The future of LDV remains uncertain after the government indicated that it would not provide a loan to ensure the long-term viability of the West Midlands van maker.
The Birmingham-based group, which is owned by Russian engineering giant Gaz, had appealed for a bridging loan of more than £20m from the UK government.
Led by outgoing GAZ chairman, Erik Eberhardson, the request marked an attempt to keep the van maker afloat during a proposed management buy-out (MBO) that would see LDV transformed into a leading manufacturer of electric vehicles, safeguarding hundreds jobs in the process.
A spokesman for the Department for Business, Enterprise and Regulatory Reform (BERR) said: ‘We have provided considerable support to LDV in recent years and continue to offer it help including assistance with its application for funding from the European Investment Bank.’
However, the government has since issued the following statement: ‘We have written to LDV and reiterated our view that the primary responsibility for supporting LDV and the management buy-out rests with Gaz, but in the absence of such support from Gaz, we cannot see a case for further assistance from the government.’
The announcement follows a warning from LDV that it is running out of time and money after Gaz made the decision to put the firm up for a management buy-out.
The government’s announcement is a significant setback to the buy-out plans. LDV, however, remains hopeful of finding an alternative route to achieve its long-term goal of becoming a leading electric van supplier.
Eberhardson said: ‘We want to explore every avenue possible to save the company and the jobs. We still think that the company has a strong potential future as an electric van manufacturer, and the new ownership team, which is separate from Gaz, is prepared to invest its resources in that new venture if the government is able to give a short-term loan.

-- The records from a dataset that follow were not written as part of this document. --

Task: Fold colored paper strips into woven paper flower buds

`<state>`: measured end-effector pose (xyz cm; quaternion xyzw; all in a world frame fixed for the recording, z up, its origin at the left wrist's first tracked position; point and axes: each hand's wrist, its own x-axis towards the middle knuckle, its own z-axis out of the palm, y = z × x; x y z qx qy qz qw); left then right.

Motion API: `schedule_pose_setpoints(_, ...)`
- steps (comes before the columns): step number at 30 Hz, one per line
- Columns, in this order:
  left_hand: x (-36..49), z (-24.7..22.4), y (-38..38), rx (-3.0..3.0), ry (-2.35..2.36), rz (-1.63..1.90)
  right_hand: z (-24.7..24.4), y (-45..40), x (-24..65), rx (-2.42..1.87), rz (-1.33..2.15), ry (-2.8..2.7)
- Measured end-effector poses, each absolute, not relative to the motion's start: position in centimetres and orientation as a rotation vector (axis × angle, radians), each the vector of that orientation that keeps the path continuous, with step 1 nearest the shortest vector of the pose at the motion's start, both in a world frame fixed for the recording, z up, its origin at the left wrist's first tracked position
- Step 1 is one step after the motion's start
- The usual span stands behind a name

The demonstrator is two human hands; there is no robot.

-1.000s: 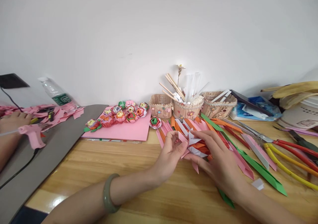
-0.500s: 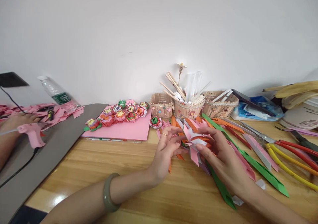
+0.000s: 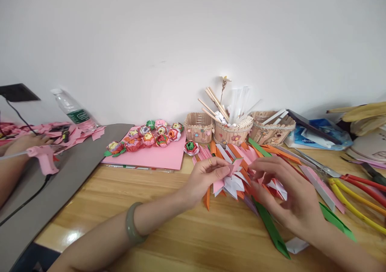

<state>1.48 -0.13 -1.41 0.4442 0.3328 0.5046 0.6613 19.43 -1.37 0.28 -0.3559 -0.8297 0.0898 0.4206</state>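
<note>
My left hand (image 3: 199,185) pinches a folded paper flower (image 3: 231,183) with white, pink and orange points, its thumb and fingertips closed on the left side. To the right, my right hand (image 3: 291,195) is off the flower, its fingers curved and spread apart with nothing visible between them. Beneath both hands lies a heap of folded paper strips in pink, orange and white. A green folded strip (image 3: 273,229) points toward me below my right hand. Beside the heap sits a small green, red and white paper flower (image 3: 191,147).
Several paper flowers (image 3: 147,139) rest on a pink sheet (image 3: 153,158). Stick-sided baskets (image 3: 199,129) line the wall. Scissors (image 3: 324,168) and yellow-handled pliers (image 3: 346,195) lie right. At left, another person's hand (image 3: 28,143) is near a pink glue gun (image 3: 44,159) and its cord.
My right hand has let go of the paper flower and moved right, its fingers opening. My left hand now holds the flower alone. The view has shifted slightly.
</note>
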Motion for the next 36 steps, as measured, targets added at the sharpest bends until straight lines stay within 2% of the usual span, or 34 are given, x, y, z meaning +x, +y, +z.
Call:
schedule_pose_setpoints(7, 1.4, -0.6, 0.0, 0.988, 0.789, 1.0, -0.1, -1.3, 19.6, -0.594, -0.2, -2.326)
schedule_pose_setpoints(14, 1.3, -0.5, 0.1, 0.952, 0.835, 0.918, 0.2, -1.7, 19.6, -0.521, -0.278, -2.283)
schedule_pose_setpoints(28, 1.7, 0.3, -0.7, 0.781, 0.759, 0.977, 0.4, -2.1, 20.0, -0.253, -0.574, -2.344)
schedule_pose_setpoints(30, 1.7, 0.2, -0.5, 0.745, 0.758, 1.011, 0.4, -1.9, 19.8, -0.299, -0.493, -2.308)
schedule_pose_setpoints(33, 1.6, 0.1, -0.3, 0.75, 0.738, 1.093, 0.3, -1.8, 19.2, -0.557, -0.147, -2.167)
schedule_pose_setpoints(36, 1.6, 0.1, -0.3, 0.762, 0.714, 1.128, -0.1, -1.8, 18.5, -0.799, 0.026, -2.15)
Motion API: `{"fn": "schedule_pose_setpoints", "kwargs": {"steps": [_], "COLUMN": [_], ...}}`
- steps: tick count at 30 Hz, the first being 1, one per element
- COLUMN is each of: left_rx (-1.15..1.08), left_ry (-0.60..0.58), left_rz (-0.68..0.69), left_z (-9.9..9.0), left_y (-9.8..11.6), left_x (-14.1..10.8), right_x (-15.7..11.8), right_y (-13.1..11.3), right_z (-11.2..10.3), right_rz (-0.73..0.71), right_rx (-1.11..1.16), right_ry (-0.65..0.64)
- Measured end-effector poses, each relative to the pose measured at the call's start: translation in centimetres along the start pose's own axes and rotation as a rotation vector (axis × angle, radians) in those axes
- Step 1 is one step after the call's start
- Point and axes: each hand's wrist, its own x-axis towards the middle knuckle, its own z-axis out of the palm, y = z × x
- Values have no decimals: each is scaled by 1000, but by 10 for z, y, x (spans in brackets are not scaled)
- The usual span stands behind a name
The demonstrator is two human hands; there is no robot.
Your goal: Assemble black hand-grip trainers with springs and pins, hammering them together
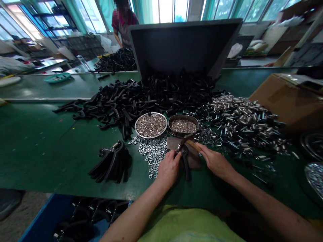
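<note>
My right hand [215,162] is wrapped round the wooden handle of a hammer [193,146]. The hammer's dark head reaches left over a flat square plate [195,163]. My left hand [168,168] pinches a black clamp-like part [186,163] with a silver metal piece at its top. That part lies on the plate, its arm hanging over the near edge. Small silver rings [151,158] are spread left of my left hand. Beyond the plate stand a round dish of small metal pins [136,127] and an oval tin of tiny metal pieces [198,125].
A heap of black parts [121,97] spills from a tipped grey bin [186,47]. Silver cylinders and bolts [242,114] pile up at right, near a cardboard box [285,97]. Stacked black parts [111,163] stand left; a blue crate [42,218] sits below. Another person [124,23] stands behind.
</note>
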Motion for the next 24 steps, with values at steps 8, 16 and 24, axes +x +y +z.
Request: {"fn": "schedule_pose_setpoints", "kwargs": {"steps": [8,16,24], "left_rx": [-251,-205,-190], "left_ry": [89,1,-92], "left_rz": [-180,-203,-256], "left_z": [10,8,4], "left_y": [-11,-9,-8], "left_x": [-9,-5,2], "right_x": [-43,-37,-35], "right_y": [-18,-19,1], "right_z": [-22,-6,9], "right_rz": [-152,-160,-41], "right_rx": [228,77,-68], "right_ry": [378,106,-2]}}
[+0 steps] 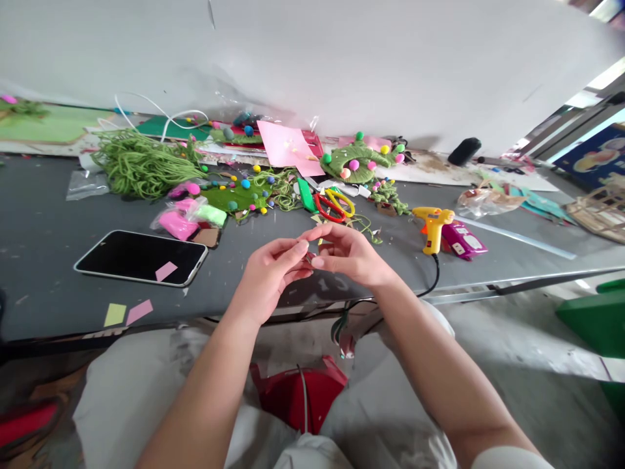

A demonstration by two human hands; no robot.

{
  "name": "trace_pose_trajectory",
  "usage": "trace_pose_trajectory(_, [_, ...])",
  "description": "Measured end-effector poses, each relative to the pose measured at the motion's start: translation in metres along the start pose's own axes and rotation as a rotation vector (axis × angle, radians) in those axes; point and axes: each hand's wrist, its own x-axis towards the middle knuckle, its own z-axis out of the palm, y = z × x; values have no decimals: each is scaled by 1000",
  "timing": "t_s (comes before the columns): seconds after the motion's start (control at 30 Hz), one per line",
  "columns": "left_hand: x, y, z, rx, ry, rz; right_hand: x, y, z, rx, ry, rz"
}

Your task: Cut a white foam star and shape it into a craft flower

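Observation:
Above the front edge of the grey table, my left hand (268, 273) and my right hand (349, 254) meet fingertip to fingertip. Both are closed in a pinch around something small and dark (309, 258), mostly hidden by the fingers and too small to name. Just beyond them lie scissors with red and yellow handles (332, 205) and a green-handled tool (306, 195). Green felt with coloured pompoms (234, 197) lies behind my left hand. Another green piece dotted with pompoms (356, 163) rests farther back.
At left a phone (131, 257) lies flat, with paper slips (114, 315) in front. Behind it are green yarn (141, 163) and bagged pink material (176, 223). To the right stand a yellow glue gun (432, 228) with its cord, a purple packet (466, 241) and a long ruler-like strip (522, 238).

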Motion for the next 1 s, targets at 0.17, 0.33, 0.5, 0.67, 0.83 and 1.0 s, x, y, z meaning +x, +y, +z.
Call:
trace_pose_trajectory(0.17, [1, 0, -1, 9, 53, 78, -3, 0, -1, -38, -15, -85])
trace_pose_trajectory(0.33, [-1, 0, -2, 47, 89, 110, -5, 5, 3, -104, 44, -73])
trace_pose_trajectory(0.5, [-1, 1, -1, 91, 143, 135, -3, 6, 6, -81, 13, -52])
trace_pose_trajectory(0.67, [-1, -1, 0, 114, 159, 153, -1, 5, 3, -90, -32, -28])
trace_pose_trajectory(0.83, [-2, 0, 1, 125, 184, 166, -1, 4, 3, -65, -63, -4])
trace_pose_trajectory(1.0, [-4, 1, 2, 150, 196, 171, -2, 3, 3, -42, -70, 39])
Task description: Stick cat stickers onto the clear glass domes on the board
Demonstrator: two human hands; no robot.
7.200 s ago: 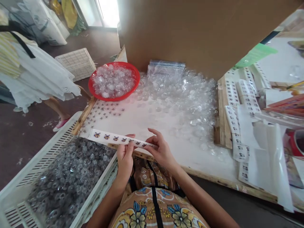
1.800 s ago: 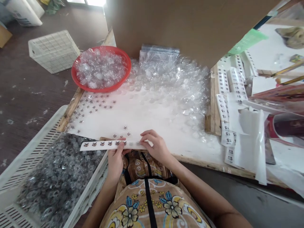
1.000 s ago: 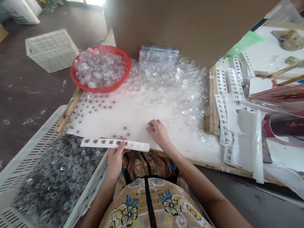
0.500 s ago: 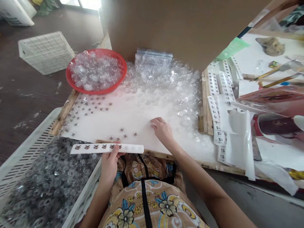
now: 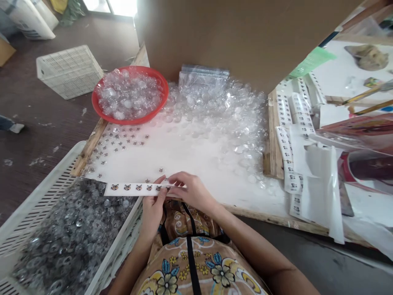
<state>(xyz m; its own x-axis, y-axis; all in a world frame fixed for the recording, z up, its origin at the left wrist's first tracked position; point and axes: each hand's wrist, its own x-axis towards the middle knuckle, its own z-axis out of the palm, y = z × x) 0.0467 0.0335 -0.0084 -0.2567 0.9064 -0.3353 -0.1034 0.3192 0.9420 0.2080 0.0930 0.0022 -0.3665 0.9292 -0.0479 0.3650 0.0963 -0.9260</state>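
Observation:
My left hand (image 5: 154, 207) is closed on a white sticker strip (image 5: 133, 189) printed with a row of small animal-face stickers, thumb on top. The strip lies level over the near edge of the white board (image 5: 172, 151). Curled at the strip's right end, my right hand (image 5: 193, 190) has its thumb and fingers against it and covers that end. Whether a loose sticker sits between those fingertips is hidden. Just beyond the hands, a few loose animal-face pieces (image 5: 161, 169) lie on the board, and several more (image 5: 124, 142) are scattered at its left.
A red basin (image 5: 94, 107) of clear plastic pieces stands at the back left. Clear discs (image 5: 236, 123) cover the board's back and right. A white crate (image 5: 97, 262) of small clear pieces is at lower left. More sticker strips (image 5: 287, 153) lie right, past a wooden edge (image 5: 273, 139).
My right hand has come left and nearer from over the board to the strip's right end. My left hand keeps hold of the strip. The view has shifted slightly.

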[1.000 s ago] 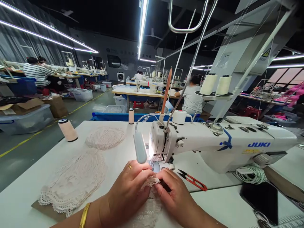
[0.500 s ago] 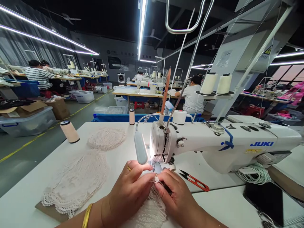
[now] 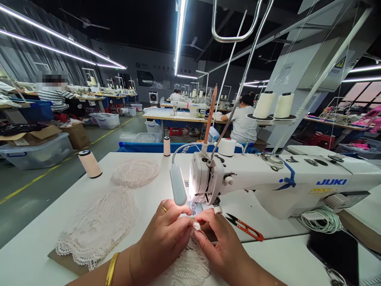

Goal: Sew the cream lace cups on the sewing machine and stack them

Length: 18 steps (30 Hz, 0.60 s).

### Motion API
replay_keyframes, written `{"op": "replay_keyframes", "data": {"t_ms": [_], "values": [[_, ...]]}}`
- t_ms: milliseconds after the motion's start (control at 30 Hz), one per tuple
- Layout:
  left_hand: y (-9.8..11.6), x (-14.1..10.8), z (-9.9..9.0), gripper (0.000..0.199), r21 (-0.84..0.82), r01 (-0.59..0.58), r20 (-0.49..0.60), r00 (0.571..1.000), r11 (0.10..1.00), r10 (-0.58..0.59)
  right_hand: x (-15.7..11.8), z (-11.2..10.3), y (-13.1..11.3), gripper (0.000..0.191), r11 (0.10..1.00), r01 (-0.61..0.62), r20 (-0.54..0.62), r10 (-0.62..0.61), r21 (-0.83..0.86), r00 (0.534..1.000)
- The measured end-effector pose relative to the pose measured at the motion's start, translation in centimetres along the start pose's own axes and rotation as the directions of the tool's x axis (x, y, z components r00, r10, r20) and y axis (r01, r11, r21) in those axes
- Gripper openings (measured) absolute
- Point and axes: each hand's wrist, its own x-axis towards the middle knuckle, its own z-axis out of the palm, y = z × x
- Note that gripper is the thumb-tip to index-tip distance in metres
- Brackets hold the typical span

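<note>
- Just in front of the presser foot [image 3: 193,209], at the fingertips, sits the gathered edge of a pale lace piece [image 3: 190,264]; its body hangs below the fingers, towards the wearer.
- The left hand [image 3: 166,236] has thumb and forefinger together on that edge; the exact grip underneath is hidden. Another left finger reaches forward, close beside the foot.
- The right hand [image 3: 220,240] pinches the edge between thumb and forefinger, just across from the left fingertips.
- To do this well, I would keep both pinches light and level, so that the edge lies flat without stretching the lace.
- That forward left finger deserves care: it is best held beside the needle's line, never under it.
- The sewing machine lamp [image 3: 177,186], just beyond the left fingers, lights the spot, so the edge can be judged by eye.
- The body of the lace should hang slack below the palms; a drag there could skew the edge.
- Right of the right fingers lie red-handled thread snips [image 3: 245,227], within easy reach; left of the left fingers, a lace stack [image 3: 98,224] lies well apart.
</note>
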Motion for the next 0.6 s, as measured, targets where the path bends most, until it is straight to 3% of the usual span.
{"op": "replay_keyframes", "data": {"t_ms": [100, 267, 367, 433, 500, 600], "values": [[0.0, 0.0, 0.0, 0.024, -0.023, 0.023, 0.022, 1.000, 0.999, -0.022, 0.2, -0.1, -0.1, 0.027, 0.999, 0.036, 0.014, -0.037, 0.023, 0.999], [-0.1, 0.0, 0.1, 0.022, -0.071, 0.048, 0.031, 0.998, 0.996, -0.046, 0.6, -0.2, 0.0, 0.011, 0.999, -0.008, 0.000, 0.008, 0.052, 1.000], [0.8, 0.1, -0.2, 0.020, -0.129, 0.099, 0.091, 0.992, 0.987, -0.087, 0.4, -1.4, -1.0, 0.010, 0.995, 0.005, 0.015, -0.007, 0.104, 1.000], [2.1, 0.2, -0.8, 0.017, -0.218, 0.149, 0.136, 0.983, 0.964, -0.121, -0.2, -3.2, -2.3, 0.013, 0.987, -0.005, 0.082, -0.008, 0.158, 0.997], [3.5, 0.4, -1.7, 0.015, -0.362, 0.197, 0.183, 0.973, 0.911, -0.138, -0.7, -5.5, -3.6, 0.013, 0.970, -0.133, 0.211, 0.089, 0.201, 0.973], [4.8, 0.6, -2.6, 0.015, -0.471, 0.348, 0.369, 0.912, 0.811, -0.177, -0.6, -7.6, -4.5, 0.021, 0.907, -0.352, 0.415, 0.234, 0.233, 0.879]]}}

‘We are ready to sit down and talk with the government at any stage about what commitments each party is able to put in. We hope the government will accept our invitation to do so.’
LDV stopped van production on 12 December following a significant drop in demand from the commercial vehicle market.
An LDV spokesman told The Engineer that around 700 production workers have already been laid off and the collapse of the company could mean that the remaining 900 employees could lose their jobs, as well as the 1,200 in the dealer network and the 4,000 employees in the supply base.